## What is needed
When a line of the listing below has the string "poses" in it, copy that line.

## Dataset extract
⁂
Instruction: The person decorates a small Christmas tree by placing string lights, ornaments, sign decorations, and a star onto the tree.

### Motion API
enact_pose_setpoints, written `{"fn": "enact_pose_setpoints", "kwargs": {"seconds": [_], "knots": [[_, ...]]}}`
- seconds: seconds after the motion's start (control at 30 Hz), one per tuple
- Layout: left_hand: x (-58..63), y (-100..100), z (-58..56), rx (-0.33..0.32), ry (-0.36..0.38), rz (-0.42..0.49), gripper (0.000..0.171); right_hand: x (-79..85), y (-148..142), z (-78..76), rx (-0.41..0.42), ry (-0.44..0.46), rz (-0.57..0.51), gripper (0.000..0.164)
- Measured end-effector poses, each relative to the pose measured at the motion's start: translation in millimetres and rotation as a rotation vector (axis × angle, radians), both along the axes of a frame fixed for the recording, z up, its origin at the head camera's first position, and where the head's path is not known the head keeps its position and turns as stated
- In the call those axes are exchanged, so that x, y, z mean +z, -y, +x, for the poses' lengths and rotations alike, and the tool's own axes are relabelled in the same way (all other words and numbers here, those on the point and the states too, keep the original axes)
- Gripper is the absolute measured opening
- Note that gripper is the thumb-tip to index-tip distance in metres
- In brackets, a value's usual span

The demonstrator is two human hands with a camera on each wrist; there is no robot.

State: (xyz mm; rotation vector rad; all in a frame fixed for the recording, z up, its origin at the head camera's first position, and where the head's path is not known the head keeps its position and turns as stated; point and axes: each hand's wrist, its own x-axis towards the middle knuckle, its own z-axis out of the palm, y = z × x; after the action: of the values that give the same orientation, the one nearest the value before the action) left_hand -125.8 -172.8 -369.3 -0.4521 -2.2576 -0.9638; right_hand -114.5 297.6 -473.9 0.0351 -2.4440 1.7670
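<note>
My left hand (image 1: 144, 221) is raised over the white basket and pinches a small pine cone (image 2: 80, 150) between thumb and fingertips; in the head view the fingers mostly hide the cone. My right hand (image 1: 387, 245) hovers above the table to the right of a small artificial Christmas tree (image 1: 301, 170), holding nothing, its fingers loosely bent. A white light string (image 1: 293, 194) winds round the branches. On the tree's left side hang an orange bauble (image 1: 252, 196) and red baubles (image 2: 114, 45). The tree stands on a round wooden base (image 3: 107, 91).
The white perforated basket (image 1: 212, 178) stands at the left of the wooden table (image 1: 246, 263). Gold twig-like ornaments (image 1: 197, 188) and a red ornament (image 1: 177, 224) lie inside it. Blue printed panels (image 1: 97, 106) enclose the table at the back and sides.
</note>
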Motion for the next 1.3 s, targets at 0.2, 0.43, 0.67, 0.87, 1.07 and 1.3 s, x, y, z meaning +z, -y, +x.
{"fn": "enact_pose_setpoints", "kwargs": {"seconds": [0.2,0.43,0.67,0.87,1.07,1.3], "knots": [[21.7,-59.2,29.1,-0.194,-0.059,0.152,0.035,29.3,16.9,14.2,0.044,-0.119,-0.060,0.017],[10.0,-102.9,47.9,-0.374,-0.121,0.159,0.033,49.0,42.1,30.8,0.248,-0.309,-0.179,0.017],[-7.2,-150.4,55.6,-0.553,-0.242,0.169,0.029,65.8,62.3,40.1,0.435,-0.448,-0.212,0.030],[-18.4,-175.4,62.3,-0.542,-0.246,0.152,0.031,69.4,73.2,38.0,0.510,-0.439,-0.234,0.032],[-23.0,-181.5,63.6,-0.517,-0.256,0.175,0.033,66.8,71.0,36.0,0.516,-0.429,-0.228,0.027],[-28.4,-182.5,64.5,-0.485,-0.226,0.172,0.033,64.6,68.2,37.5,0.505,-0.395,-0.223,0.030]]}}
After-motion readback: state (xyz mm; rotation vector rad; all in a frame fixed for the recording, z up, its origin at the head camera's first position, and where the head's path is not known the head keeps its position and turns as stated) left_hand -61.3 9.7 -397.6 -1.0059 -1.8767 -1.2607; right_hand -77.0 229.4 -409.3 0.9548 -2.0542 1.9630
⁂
## Response to the task
- Measured end-effector poses, each relative to the pose measured at the motion's start: translation in millimetres and rotation as a rotation vector (axis × angle, radians), both along the axes of a frame fixed for the recording, z up, its origin at the head camera's first position, and where the head's path is not known the head keeps its position and turns as stated
- In the call those axes are exchanged, so that x, y, z mean +z, -y, +x, for the poses' lengths and rotations alike, and the tool's own axes are relabelled in the same way (all other words and numbers here, those on the point and the states too, keep the original axes)

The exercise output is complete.